Buried surface analysis

Buried surface areas were calculated with the MS program (Connolly, 1993), using a probe radius of 1.7 Å. Domain nomenclature refers to Fig. 1 according to Lin et al. (1999).

Hydrogen bond analysis

Hydrogen bond information was obtained using the program HBplus (McDonald and Thornton, 1994) with default parameters. For structure comparison, only values for common hydrogen bonds were kept for statistical calculations.

RESULTS

Pressure-improved diffraction of CpMV crystals

CpMV crystals were obtained as reported (Lin et al., 1999); ∼10% of these crystals conformed strictly to characteristics of the I23 space group (a = 317 Å), in which the structure was determined at 3.5 Å resolution (Stauffacher et al., 1987) and refined at 2.8 Å resolution (Lin et al., 1999). For the other crystals, weak reflections with h + k + l = 2n + 1 (odd reflections) are observed. These crystals have high mosaicity, diffract to low resolution, and were tentatively assigned to the P23 space group.
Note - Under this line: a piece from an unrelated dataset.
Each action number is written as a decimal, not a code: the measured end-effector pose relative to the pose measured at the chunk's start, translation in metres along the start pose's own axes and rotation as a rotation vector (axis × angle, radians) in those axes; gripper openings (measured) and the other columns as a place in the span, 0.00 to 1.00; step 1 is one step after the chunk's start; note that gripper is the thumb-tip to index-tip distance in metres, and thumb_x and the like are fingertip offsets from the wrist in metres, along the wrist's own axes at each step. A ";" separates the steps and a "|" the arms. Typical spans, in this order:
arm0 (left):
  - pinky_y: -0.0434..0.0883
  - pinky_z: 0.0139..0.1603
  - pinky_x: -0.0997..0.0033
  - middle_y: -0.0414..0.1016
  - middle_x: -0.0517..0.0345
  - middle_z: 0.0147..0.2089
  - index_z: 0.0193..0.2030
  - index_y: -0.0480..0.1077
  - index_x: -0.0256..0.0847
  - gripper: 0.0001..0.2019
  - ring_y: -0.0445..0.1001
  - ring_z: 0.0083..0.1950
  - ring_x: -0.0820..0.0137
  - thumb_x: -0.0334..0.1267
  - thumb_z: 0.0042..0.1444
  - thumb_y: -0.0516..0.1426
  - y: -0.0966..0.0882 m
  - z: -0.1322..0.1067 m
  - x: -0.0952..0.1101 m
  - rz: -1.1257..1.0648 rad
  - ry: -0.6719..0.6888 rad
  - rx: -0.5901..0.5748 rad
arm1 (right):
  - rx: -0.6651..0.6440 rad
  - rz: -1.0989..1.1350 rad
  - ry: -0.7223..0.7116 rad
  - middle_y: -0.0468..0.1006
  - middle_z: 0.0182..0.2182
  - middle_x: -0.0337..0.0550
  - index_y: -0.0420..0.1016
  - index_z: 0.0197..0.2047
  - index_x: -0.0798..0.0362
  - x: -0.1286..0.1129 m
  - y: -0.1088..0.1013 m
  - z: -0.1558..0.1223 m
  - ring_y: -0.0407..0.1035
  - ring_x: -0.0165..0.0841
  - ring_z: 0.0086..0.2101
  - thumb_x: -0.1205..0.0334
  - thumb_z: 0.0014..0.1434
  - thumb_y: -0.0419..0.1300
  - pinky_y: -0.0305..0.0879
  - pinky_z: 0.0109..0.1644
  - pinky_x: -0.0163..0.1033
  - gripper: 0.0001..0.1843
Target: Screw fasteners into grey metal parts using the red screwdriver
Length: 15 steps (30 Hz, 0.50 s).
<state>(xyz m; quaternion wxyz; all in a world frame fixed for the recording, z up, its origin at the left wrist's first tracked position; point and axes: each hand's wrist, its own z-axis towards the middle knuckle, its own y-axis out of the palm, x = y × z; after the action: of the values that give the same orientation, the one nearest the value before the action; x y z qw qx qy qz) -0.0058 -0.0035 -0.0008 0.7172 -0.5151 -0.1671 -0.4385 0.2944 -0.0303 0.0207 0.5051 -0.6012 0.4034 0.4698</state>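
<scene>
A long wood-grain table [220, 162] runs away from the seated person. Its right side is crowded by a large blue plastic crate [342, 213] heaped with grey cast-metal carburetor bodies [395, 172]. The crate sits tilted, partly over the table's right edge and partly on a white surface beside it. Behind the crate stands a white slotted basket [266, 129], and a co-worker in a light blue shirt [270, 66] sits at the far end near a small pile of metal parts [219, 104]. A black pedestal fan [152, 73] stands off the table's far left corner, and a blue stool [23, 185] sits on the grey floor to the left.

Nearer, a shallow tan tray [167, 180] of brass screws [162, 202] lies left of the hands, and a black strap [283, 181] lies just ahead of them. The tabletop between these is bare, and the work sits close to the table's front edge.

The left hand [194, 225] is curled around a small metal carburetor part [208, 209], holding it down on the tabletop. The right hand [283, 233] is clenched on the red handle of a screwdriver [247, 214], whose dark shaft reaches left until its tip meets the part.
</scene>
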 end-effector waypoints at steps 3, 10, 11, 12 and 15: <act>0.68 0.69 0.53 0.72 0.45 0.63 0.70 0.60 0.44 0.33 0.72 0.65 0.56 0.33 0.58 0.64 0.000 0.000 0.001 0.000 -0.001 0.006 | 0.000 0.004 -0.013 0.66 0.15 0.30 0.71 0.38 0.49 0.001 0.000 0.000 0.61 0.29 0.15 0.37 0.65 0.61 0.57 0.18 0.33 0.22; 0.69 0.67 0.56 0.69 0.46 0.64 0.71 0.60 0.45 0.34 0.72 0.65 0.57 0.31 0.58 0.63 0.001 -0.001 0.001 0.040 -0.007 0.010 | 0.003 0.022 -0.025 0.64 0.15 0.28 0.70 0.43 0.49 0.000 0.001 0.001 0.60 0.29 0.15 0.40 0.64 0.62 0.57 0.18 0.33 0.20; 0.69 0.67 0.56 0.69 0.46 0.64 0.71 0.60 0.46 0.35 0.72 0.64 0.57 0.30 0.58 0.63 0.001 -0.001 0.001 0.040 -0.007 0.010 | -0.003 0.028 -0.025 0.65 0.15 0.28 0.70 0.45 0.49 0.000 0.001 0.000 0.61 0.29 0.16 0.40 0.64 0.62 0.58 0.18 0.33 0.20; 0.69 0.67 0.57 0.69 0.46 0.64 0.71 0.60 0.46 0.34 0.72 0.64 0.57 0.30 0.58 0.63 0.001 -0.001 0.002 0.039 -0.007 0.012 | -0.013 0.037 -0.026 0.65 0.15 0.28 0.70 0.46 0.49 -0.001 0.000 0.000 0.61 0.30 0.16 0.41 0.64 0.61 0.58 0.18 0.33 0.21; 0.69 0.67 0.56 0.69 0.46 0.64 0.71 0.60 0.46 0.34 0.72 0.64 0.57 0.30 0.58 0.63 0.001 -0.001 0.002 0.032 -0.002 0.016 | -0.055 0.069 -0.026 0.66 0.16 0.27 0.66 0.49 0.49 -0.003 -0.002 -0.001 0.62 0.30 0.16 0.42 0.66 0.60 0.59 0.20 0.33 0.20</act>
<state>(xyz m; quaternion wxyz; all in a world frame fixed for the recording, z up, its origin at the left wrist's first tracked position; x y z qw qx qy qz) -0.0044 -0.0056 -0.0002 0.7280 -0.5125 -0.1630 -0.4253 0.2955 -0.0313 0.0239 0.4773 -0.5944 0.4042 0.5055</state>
Compressing P23 crystals beyond ∼240 MPa systematically removed odd reflections while dramatically improving both mosaicity and resolution (Fourme et al., 2002b). A highly complete 2.8-Å data set (summary in Table 1) was acquired at 330 MPa (Fourme et al., 2003). This set was used for the subsequent analysis of the HP structure.

TABLE 1.

Data processing of the HP set

Wavelength (Å) 0.3310
Space group I23
Cell parameters (Å) a = 313.38
Resolution range (Å) (last shell) 50– 2.8 (2.95–2.80)
No. of observed reflections 389239
No. of unique reflections 113844
Signal/noise ratio I/σ(I) 4.9 (2.0)
Completeness (%) 91.2 (88.6)
Multiplicity 3.4 (3.1)
Rsym (%) 14.9 (36.8)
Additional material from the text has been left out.